My son bought me a Hoyt Dorado, should be here in about 3 weeks. I was wondering if any of you shoot the Dorado, if so, how do you like it?
I bought my son one last Christmas, so he got me one.
Tired of bowhoppin, hoping to sttle down with this one.


----------



## ngabowhunter (Apr 26, 2012)

I have one. I like it very much. Shoots an arrow pretty quick. The shelf is cut way past center so I had to build my shelf out a bit to get my arrow to sit where I wanted it. When I get home I'll post a pic of what I did.  I changed the string, put teflon tape on the take down bolts, and added wool silencers to make it quieter. It still sounds a little loud to me, but I was told it sounded like any other recurve. I think you will enjoy it.


----------



## TGbow (Apr 26, 2012)

Thanks for the feedback.


----------



## ngabowhunter (Apr 26, 2012)

I took a piece of 1/4" aluminum flat bar and ground it till it fit the riser.

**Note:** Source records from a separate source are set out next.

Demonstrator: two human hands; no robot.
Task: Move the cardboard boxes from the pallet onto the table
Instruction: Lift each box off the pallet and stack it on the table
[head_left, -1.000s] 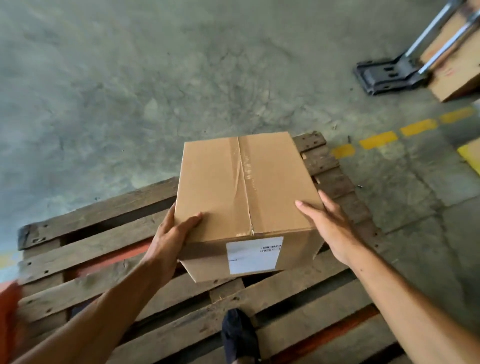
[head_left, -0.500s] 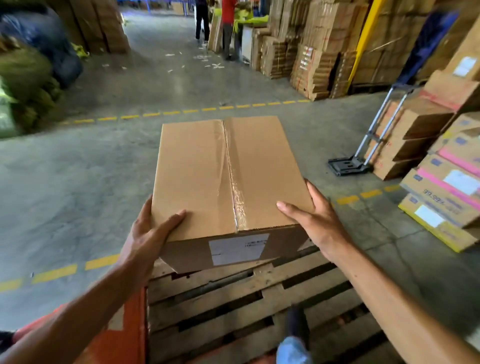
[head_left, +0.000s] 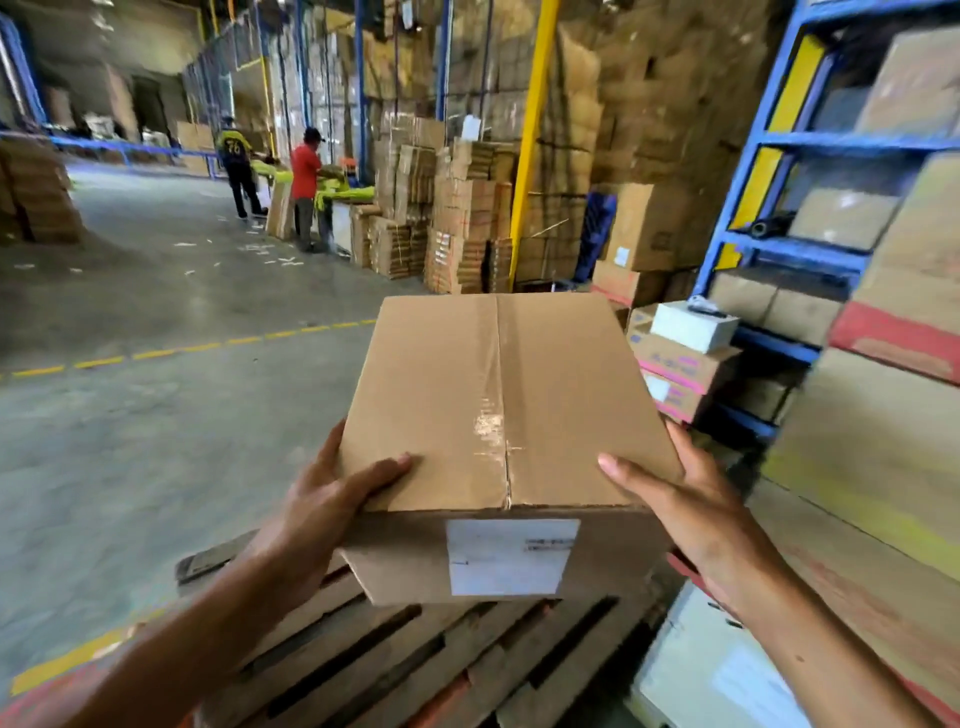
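Box (head_left: 498, 405) raised above pallet (head_left: 395, 660), left hand (head_left: 322, 509), right hand (head_left: 691, 509) gripping sides

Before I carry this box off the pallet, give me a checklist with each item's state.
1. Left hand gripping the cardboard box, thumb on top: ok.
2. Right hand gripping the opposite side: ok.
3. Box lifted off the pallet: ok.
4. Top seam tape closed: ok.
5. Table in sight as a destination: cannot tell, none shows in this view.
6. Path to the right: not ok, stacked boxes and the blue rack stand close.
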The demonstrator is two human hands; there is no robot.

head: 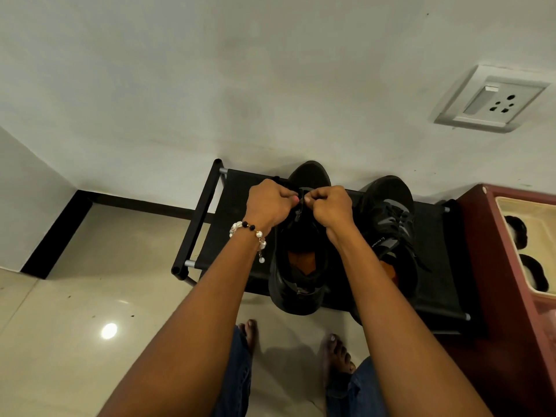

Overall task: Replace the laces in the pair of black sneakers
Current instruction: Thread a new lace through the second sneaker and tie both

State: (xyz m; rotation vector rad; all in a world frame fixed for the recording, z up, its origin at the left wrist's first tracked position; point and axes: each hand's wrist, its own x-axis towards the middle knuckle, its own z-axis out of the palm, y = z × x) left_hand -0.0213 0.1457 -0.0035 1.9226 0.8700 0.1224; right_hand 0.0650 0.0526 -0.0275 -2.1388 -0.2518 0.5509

I then found a button head screw that fit inside the threads of the berger button hole. I then drilled and tapped the aluminum spacer. Painted it. Screwed it onto the bow and the glued on a piece of leather.


----------



## Dennis (Apr 26, 2012)

I think martin makes a adjustable side plate that goes in the berger button hole


----------



## Jake Allen (Apr 27, 2012)

Dennis said:


> I think martin makes a adjustable side plate that goes in the berger button hole



Yep. Plus there are many plunger buttons you can get to adjust the side plate. From a Bieter, to a Spig, AAE master,
W&W to name just a few.

Martin Rest:
http://www.tradtecharchery.com/martin-rest-mount.html

Very nice bow; congratulations!


----------



## TGbow (Apr 27, 2012)

ngabowhunter, that's a good idea you had there. I've used the Martin sideplate too on other bows .
Thanks for the input.


----------